- PROBLEM DESCRIPTION: Tell how many lines in the data hold "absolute", giving that figure alone.

(PROVIDED DATA)

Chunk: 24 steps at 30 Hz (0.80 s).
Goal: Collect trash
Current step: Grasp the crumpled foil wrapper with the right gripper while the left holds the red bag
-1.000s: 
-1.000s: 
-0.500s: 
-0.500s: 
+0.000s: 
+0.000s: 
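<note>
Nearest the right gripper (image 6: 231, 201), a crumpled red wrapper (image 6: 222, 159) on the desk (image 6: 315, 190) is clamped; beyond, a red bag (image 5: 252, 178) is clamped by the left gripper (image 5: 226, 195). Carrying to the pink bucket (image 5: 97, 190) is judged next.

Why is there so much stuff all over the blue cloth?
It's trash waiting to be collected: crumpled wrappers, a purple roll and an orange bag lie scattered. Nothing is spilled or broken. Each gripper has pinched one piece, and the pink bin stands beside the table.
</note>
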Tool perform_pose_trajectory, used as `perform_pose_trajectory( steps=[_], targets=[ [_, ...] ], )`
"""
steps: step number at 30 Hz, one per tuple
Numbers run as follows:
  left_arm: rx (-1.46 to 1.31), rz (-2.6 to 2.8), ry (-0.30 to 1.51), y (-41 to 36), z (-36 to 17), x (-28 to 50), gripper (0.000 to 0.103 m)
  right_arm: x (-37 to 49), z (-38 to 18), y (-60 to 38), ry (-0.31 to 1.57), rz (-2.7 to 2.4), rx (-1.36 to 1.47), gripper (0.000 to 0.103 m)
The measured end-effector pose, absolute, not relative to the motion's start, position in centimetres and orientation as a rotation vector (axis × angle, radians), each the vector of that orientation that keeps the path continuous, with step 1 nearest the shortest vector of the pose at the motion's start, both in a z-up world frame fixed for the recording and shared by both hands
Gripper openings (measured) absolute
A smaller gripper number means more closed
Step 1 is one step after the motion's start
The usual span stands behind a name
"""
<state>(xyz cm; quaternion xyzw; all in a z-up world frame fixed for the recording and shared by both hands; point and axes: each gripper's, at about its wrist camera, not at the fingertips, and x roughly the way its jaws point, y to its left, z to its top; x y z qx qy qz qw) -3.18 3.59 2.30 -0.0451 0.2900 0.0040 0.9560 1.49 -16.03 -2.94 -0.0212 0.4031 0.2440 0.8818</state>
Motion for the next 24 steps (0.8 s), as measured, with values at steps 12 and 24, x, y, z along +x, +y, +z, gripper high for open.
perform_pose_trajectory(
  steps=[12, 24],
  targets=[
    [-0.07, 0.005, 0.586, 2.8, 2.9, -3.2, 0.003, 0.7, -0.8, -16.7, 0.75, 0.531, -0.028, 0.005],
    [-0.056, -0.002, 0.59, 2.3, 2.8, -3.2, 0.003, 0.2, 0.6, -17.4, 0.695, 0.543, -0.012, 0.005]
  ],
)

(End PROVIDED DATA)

- ANSWER TO THE EXERCISE: 2